PROBLEM TO WORK ON: From the entries below, copy exactly the lines from the one that contains "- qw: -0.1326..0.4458" through the one that contains "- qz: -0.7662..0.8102", both included, and only those.

EXERCISE MATERIAL:
########

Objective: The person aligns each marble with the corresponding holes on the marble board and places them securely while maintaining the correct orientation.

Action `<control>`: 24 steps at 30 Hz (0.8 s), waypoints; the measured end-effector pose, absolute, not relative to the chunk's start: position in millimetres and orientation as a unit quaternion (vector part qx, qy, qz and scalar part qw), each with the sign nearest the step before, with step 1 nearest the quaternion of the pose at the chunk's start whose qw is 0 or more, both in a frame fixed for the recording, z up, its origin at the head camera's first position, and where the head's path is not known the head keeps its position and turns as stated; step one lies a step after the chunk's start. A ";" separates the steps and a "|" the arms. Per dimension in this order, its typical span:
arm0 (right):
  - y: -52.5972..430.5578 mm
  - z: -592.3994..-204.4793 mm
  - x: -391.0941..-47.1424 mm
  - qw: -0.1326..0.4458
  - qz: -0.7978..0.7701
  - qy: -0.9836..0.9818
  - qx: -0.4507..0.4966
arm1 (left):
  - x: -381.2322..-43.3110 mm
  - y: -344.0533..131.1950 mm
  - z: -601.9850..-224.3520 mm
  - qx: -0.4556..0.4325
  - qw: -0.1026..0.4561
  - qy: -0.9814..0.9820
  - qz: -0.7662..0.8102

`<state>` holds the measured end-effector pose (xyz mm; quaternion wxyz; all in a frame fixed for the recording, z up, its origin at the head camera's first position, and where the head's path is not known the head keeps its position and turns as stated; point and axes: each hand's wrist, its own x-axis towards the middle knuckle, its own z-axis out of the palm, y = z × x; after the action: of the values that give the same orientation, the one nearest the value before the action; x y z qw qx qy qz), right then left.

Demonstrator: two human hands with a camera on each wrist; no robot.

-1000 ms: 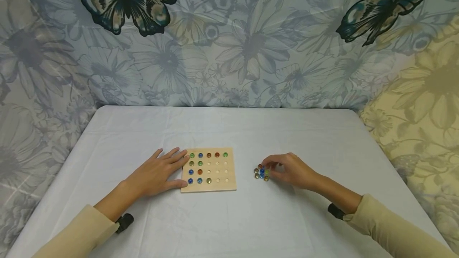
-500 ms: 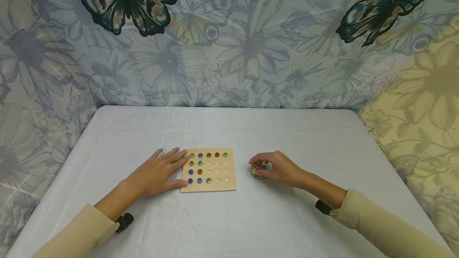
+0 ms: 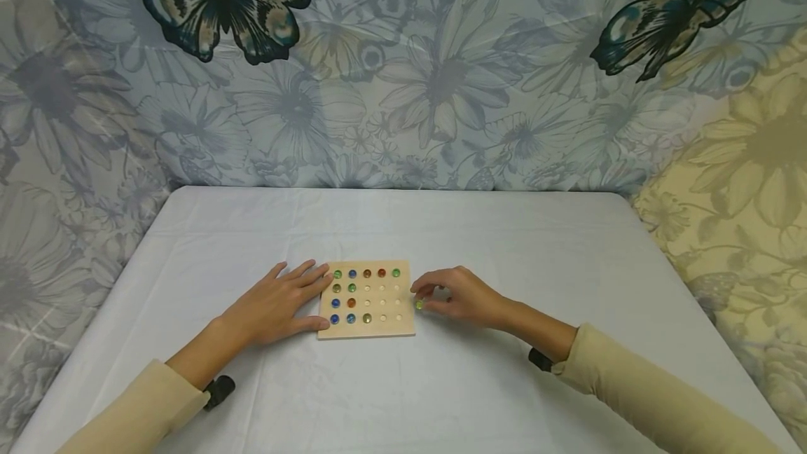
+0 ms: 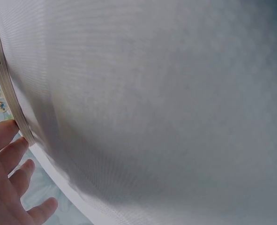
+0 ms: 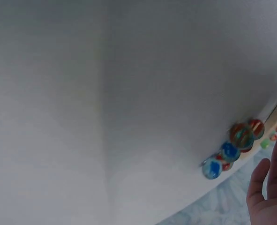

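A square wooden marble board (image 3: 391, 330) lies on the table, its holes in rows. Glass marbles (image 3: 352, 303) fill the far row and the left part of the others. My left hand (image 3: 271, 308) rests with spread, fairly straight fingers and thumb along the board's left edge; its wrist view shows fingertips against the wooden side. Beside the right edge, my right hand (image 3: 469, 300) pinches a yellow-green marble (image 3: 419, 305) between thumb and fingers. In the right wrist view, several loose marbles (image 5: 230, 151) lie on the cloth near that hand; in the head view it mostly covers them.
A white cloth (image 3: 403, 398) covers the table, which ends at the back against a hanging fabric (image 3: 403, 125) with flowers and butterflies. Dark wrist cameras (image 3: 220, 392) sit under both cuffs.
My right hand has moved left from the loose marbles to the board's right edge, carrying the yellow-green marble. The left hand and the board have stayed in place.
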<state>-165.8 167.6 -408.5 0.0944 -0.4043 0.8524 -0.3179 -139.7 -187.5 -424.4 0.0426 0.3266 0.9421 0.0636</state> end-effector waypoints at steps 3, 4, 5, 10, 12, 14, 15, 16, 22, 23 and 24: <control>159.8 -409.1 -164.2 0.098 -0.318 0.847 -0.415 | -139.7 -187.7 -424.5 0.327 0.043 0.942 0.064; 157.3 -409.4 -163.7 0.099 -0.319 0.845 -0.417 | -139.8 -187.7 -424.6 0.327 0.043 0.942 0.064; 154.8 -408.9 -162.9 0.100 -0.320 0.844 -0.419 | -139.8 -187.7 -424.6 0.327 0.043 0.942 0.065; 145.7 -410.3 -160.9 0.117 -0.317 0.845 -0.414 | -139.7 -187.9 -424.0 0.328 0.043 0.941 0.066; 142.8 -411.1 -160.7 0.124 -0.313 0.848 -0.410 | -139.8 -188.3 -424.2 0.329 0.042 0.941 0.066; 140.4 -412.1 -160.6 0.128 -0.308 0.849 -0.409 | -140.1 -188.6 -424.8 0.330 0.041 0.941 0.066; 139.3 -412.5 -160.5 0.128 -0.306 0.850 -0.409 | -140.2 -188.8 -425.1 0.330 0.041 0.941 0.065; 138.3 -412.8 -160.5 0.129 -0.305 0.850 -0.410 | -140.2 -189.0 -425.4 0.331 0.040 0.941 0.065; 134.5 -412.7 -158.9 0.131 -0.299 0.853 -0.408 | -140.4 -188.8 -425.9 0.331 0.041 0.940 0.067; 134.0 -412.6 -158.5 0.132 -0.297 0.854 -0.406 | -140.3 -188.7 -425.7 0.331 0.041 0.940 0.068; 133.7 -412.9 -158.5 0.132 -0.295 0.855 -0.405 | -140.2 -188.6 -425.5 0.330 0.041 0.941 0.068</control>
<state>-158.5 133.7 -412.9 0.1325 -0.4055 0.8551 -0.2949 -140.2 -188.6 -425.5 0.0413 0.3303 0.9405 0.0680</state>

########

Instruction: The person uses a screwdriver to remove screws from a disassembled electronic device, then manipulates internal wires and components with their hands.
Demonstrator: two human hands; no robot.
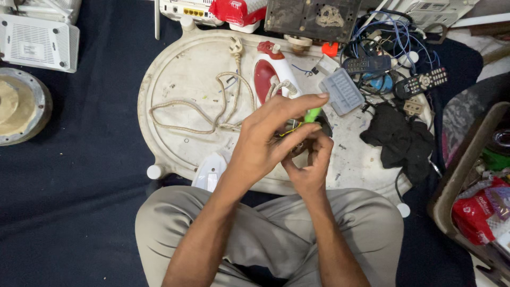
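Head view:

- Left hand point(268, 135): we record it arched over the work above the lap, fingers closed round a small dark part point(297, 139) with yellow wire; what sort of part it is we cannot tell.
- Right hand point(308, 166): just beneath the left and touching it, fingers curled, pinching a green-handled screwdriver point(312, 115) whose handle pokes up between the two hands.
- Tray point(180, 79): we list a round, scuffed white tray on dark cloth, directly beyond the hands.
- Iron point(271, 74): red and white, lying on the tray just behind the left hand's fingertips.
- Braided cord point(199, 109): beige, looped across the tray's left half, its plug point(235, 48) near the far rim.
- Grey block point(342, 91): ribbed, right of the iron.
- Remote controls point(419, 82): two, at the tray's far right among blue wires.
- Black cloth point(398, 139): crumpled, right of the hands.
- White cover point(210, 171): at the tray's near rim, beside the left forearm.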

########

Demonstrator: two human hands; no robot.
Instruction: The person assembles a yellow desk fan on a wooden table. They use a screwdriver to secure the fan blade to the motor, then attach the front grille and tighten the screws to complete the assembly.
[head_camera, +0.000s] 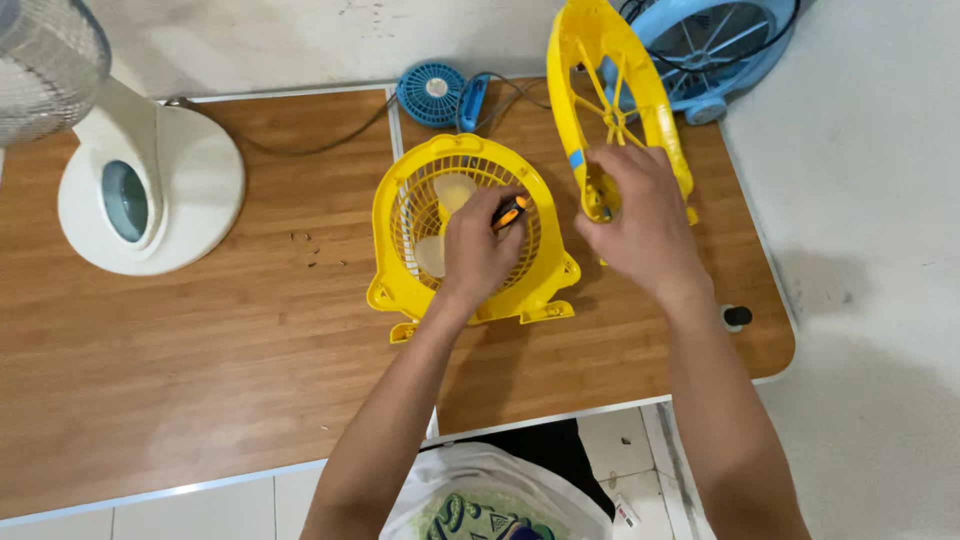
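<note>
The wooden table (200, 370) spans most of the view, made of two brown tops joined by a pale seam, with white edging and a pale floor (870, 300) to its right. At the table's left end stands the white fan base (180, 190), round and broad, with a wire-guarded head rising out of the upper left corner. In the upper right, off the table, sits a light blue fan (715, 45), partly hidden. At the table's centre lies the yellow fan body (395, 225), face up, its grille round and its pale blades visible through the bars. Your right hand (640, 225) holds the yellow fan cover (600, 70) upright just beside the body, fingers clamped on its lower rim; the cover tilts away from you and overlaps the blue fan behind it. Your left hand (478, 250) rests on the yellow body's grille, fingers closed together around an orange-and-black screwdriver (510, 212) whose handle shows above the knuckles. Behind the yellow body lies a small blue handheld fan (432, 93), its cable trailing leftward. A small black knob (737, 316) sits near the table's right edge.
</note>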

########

PROBLEM SOLUTION:
  - qw: -0.1326..0.4458
  - qz: -0.7978..0.7701
  - qy: -0.9836..0.9818
  - qx: -0.4507..0.4966
arm1 (left):
  - x: -381.2322..-43.3110 mm
  - y: -344.0533..131.1950 mm
  - z: -601.9850..-224.3520 mm
  - qx: -0.4556..0.4325
  - qw: -0.1026..0.4561
  - qy: -0.9814..0.9820
  - qz: -0.7662..0.8102

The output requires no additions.